Short Incident Response Playbook for Ransomware

1. Quick and Dirty Cheatsheet (Start Here if you need)

This is a very short version of section six. It will help you get started quickly. This is not intended to be used alone as it skips important steps. Please refer to section 6. These instructions assume that the time is within a working day. Do your best to minimize the damage if it occurs after-hours. If possible, call your staff. However, delays can be expected as the University isn’t a 24/7 environment. Attackers will choose times when the response time may be limited.

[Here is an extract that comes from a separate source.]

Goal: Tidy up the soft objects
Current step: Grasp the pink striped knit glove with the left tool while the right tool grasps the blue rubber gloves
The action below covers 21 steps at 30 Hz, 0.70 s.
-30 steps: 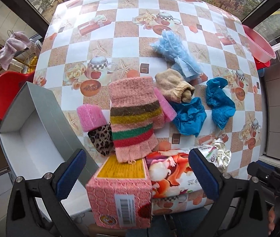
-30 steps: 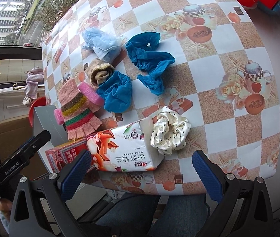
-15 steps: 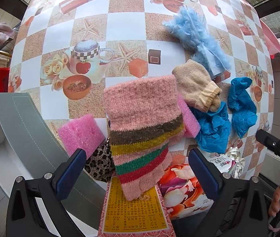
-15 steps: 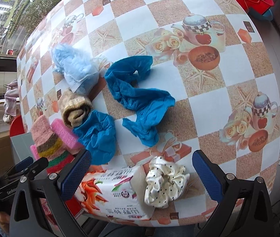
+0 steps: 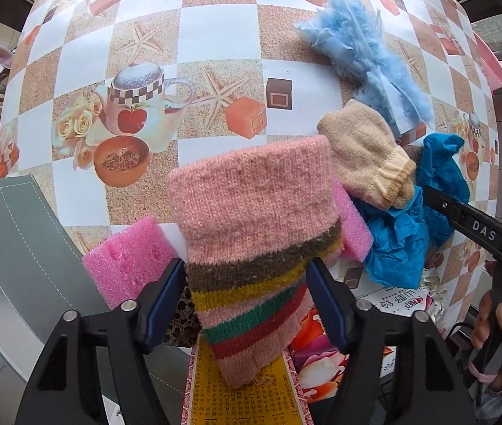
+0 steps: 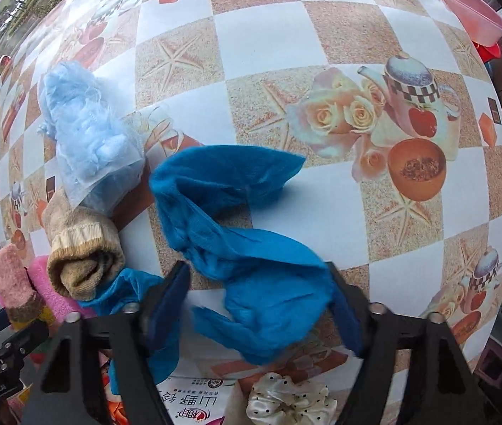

  1. DO NOT PANIC. Panicking can cause more problems. Take a deep breath and relax. Then, proceed as methodically as you can.
  2. If there are active events, we want the ‘Blast Radius of an attack to be reduced as soon as possible. This will reduce damage and the recovery time.
    1. Usually, the ransomware attack will result in a message appearing on the screen. Take a picture and disconnect the device from any network. Now. It is best to not turn it off, unless necessary. This can cause damage to forensic evidence.
    2. If you suspect or are certain that a device has been infected by ransomware but have not received any message, disconnect it physically or logically from the network. Now. It is best to not turn it off, unless necessary. This can cause damage to forensic evidence.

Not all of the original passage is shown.